Publié le par Julien Freyburger

L'expression, popularisée par la candidate Royal à l'élection présidentielle, a de quoi séduire. Le concept, bien qu'un peu vague à mes yeux, n'en est pas moins intéressant.

Je ne suis pas le seul, loin de là, à m'en être aperçu puisque aucune enceinte démocratique, aucun débat digne de ce nom, ne saurait aujourd'hui se passer de ces deux mots magiques. Pas un édile, de droite ou de gauche, pour faire fi de cette démocratie participative qui fleure bon la citoyenneté active, l'échange, l'ouverture.

Qu'en est-il réellement ? A n'en pas douter, cette idée populaire doit trouver à s'appliquer de façon satisfaisante par endroits quand ceux qui impulsent le mouvement sont sincères et véritablement engagés. Bref, lorsqu'on n'use pas de faux-semblants.
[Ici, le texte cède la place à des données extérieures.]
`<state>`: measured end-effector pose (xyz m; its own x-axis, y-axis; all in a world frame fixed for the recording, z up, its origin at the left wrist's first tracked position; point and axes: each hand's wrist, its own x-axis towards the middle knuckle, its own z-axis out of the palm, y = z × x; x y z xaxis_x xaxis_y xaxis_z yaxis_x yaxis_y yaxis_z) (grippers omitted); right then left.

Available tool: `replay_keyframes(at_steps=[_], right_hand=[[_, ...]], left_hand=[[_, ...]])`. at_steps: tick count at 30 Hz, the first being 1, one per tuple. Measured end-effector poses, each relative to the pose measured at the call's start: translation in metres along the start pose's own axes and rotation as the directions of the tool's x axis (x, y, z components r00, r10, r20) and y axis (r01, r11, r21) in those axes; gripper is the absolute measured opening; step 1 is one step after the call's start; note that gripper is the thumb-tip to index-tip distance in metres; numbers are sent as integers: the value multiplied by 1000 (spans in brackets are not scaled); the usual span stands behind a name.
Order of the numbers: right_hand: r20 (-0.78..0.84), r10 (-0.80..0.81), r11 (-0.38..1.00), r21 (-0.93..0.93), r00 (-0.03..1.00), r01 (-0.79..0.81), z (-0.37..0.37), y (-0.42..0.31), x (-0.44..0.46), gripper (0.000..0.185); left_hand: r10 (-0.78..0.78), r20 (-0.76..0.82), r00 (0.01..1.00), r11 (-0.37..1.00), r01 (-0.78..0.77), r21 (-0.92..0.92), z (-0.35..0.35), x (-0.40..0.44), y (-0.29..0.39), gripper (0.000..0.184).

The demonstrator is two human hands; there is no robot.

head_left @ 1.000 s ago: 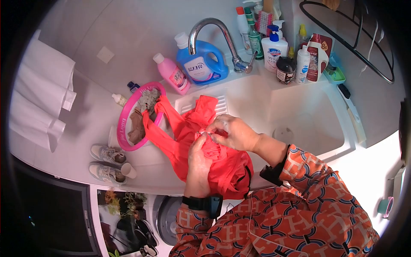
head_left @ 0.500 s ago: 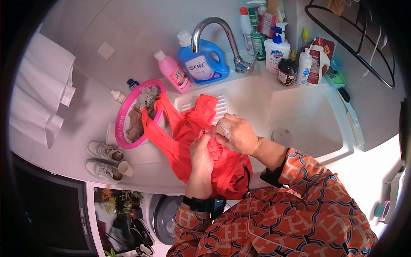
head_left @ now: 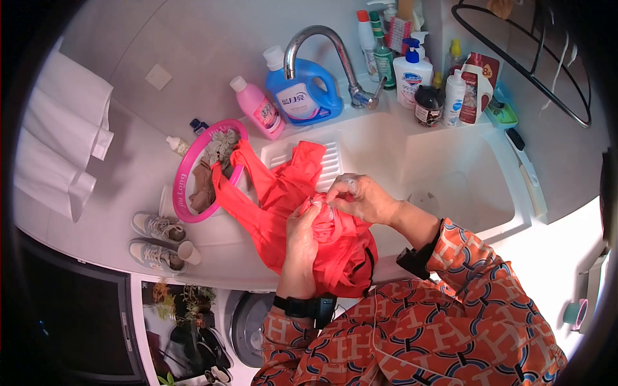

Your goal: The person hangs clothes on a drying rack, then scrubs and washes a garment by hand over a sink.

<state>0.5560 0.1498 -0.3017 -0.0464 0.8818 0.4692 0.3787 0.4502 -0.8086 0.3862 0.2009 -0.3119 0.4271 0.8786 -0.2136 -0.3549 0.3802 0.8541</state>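
A bright red garment with wet, bunched folds lies over the sink's ribbed washboard and front rim. My left hand is closed around a bunch of its cloth, the thumb on top near a small dark metal-looking piece. White suds show on the bunch. My right hand, with foam on its back, has its fingers bent in a pinch at the upper right of the same bunch. What lies under those fingertips is partly hidden.
A pink-rimmed basin with grey and brown cloth stands left. Behind are a pink bottle, a blue detergent jug, the faucet and a soap pump bottle. A brush lies right of the sink basin; sneakers sit left.
My right hand has drawn slightly to the right and opened up the view of the foamy bunch. My left hand keeps its hold on the red garment, almost unmoved.
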Motion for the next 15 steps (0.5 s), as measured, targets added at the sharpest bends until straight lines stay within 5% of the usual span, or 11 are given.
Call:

Je ne sais ce que donnera la démocratie participative selon la nouvelle municipalité messine, qui a créé des comités de quartier, un conseil économique et social local, un conseil municipal des enfants et un conseil local de la vie étudiante.


S'agissant de ma commune, Maizières-lès-Metz, mon avis est nettement plus tranché. D'abord parce que je me suis intéressé à ce sujet que le maire utilise à tout bout de champ. Que l'on participe à une manifestation ou à une séance du conseil municipal, qu'on lise la prose municipale dans le journal de la commune ou sur son site Internet ou que l'on écoute religieusement la parole officielle diffusée sur la télévision locale, on ne peut échapper à l'expression magnifiée par le premier magistrat de "MLM".
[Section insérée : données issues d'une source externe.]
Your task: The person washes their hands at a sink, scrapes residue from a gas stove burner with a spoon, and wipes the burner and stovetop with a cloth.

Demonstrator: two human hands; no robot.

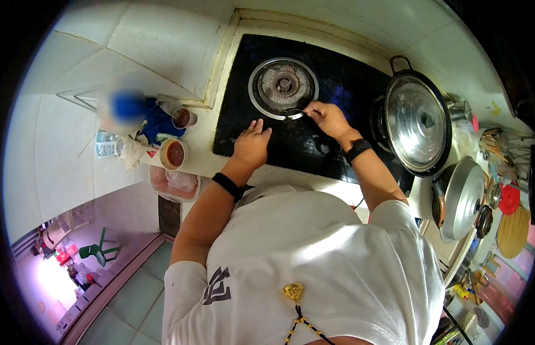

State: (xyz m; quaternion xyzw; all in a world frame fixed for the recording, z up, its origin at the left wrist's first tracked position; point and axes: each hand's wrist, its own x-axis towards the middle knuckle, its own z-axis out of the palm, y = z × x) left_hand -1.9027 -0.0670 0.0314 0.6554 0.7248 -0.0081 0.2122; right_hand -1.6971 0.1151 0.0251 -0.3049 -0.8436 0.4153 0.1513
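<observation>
A black glass-topped stove (pixel 239 80) has a round burner (pixel 283 86) with a silver ring at its upper left. My right hand (pixel 329 119) pinches a thin metal tool (pixel 295 111), whose far end lies at the burner's lower rim. My left hand (pixel 253 141) rests on the stove top below and left of the burner, fingers spread, holding nothing. The tool's exact shape is too small to tell.
A wok with a steel lid (pixel 414 123) stands on the stove's right side. Farther right is another lidded pan (pixel 463 198). Left of the stove are a bowl of red sauce (pixel 174 154), a cup (pixel 184 118) and a plastic tub (pixel 174 184).
</observation>
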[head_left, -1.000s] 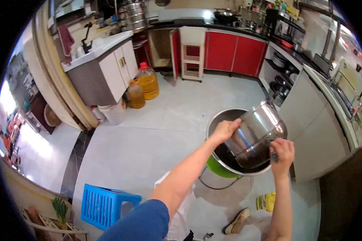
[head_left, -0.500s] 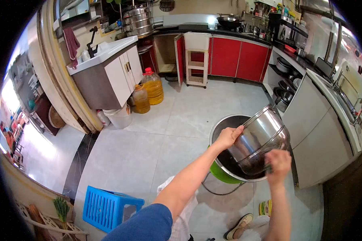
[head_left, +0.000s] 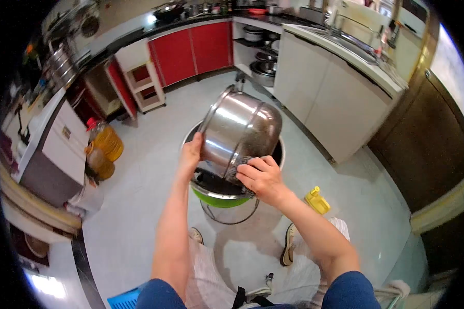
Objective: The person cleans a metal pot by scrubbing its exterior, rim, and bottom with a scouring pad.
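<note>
Pot (head_left: 237, 126) of shiny steel tilts between the two grips, over a wide basin (head_left: 222, 196); whether it touches the basin cannot be told. The left grip (head_left: 192, 154) grasps the pot near its rim. The right grip (head_left: 264, 180) is clenched around a grey scouring pad (head_left: 234, 171), held against the pot's side. Below both grips shows something green (head_left: 219, 202); right of the right grip, a yellow jug (head_left: 317, 202) is on the floor (head_left: 363, 213).

1 head-worn camera looks forward and down at the hands (head_left: 263, 177).
</note>
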`<state>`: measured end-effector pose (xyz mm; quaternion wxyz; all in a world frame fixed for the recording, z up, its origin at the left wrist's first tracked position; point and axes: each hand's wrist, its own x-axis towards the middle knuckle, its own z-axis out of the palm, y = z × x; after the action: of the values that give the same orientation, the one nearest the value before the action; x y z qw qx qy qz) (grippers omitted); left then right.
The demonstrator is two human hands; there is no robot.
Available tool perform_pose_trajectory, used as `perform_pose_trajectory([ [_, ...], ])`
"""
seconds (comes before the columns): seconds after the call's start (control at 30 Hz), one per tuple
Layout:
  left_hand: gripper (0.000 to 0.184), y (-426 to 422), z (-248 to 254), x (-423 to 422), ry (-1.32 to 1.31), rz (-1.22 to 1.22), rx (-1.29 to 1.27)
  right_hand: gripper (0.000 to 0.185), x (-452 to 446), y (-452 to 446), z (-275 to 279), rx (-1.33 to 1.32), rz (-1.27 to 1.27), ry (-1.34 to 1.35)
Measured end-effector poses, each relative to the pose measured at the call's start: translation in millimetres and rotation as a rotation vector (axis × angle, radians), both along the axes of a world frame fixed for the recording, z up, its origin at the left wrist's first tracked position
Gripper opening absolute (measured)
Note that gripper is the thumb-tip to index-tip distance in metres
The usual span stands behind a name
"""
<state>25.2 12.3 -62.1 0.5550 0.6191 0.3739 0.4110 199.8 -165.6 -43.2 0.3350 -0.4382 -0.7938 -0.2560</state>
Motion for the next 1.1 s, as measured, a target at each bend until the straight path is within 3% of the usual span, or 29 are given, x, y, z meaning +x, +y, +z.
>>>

Pour quelle réalité ? A dire vrai, bien peu de choses. Et l'élu maizièrois fier de sa commune que je suis l'est nettement moins quand il se doit de répondre à cette question. Le conseil municipal des enfants créé il y a quelques années a disparu sans laisser d'adresse après une durée de vie malheureusement très courte. Quant aux conseils de quartier, contrôlés qu'ils sont par une majorité municipale qui a inventé la vidéo-surveillance sans vidéo, ils ont une vie si intense que le maire est bien en peine de nous fournir ne serait-ce qu'un embryon de début de rapport d'activité. Mais il s'engage à y remédier dans les meilleurs délais... les paroles n'engageant que ceux qui les reçoivent !

Comprenez-moi. A l'aune de ce qu'un citoyen et élu maizièrois peut être amené à connaître en matière de démocratie participative, que le doute et quelques questions légitimes soient permis.